On Monday, in a case related to the alleged creation of streaming of pornographic content through some apps, the Bombay High Court reserved its order on petitions filed by Raj Kundra and his associate Ryan Thorpe challenging their arrest.
According to reports, Kundra’s lawyers refuted claims made by the police in the High Court, who claimed that Kundra was not cooperating with the investigation and had even destroyed evidence.
In their applications, Kundra and Thorpe have alled that their arrests are illegal and also claim that the mandatory provision of issuing notices to them under section 41A of the Code of Criminal Procedure (CrPC) was not followed.
While Kundra was arrested by the crime branch on July 19, Thorpe, who was employed as the IT head in Kundra's firm, was arrested on July 20. The duo is now in jail under judicial custody and in their pleas, they have sought the HC to direct for their immediate release and quash two orders passed by a magistrate after their arrest remanding them in police custody.
As per section 41A, the police may, in cases where arrest is not warranted, issue summons to the accused person and record his or her statement.
Public prosecutor Aruna Kamat Pai on Monday told a single bench of Justice A S Gadkari that notices under section 41A were indeed issued to both Kundra and Thorpe before their arrest.
“Kundra refused to accept it while Thorpe accepted it,” Pai said.
She argued that the accused (Kundra and Thorpe) were arrested due to their conduct during the searches being carried out by the police at their office premises on July 19.

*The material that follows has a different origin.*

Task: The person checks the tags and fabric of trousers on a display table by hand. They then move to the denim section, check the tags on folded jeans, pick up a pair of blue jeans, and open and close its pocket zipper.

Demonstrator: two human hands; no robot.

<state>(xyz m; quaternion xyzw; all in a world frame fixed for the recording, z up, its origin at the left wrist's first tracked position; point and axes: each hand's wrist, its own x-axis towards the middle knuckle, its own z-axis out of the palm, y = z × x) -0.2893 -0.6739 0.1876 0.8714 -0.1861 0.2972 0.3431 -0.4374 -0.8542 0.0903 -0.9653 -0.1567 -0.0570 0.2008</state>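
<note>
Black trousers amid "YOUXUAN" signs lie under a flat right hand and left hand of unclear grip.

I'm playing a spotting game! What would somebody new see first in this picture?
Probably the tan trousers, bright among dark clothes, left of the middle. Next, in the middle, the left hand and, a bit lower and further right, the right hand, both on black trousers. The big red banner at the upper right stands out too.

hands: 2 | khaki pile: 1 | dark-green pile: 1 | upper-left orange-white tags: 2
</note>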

“They (Kundra and Thorpe) were found deleting certain WhatsApp chats. The attitude of the applicant Raj Kundra speaks volume of his cooperation in the investigation. We do not know how much data has been deleted. The police are still trying to retrieve it,” Pai said.
She further told the court that section 201 of the IPC (destruction of evidence) was subsequently invoked against the accused persons. “If accused persons are destroying evidence, then can the investigating agency be a mute spectator?” Pai asked.
“Kundra is the admin of the app HotShots (which is at the centre of the alleged porn racket). During searches, the police seized a laptop from the office of Kundra in which 68 porn videos were recovered. This is in addition to the 51 videos recovered earlier from the Storage Area Network,” Pai said.
She further argued that from Kundra's laptop, the police have recovered scripts with sexual content and a presentation on the financial projection and marketing strategy of HotShots and another similar app BollyFame.
Kundra's counsel Aabad Ponda refuted the police's allegations and said all his devices, including his phone and laptops, were seized by the police during the search.
Thorpe's counsel Abhinav Chandrachud argued that while a notice under 41A was issued to Thorpe, he was not given time to comply or respond to it. “Before Thorpe could act on the notice, he was arrested,” he said.
Chandrachud further said there were several discrepancies which cast a doubt on the prosecution's case.
After the lawyers concluded their arguments, the HC reserved its order on the petitions.
Kundra, in his plea in the HC, has also said the material which the police claimed to be pornographic did not depict explicit sexual acts but shows material in the form of short movies "which are lascivious or appeal to the prurient interest of persons at best".
In a related development, a sessions court on Monday reserved its order on an anticipatory bail application filed by Kundra, seeking pre-arrest bail in a similar case related to porn content registered by the Mumbai police last year.
The sessions court will pass its order on the pre-arrest bail plea on August 7.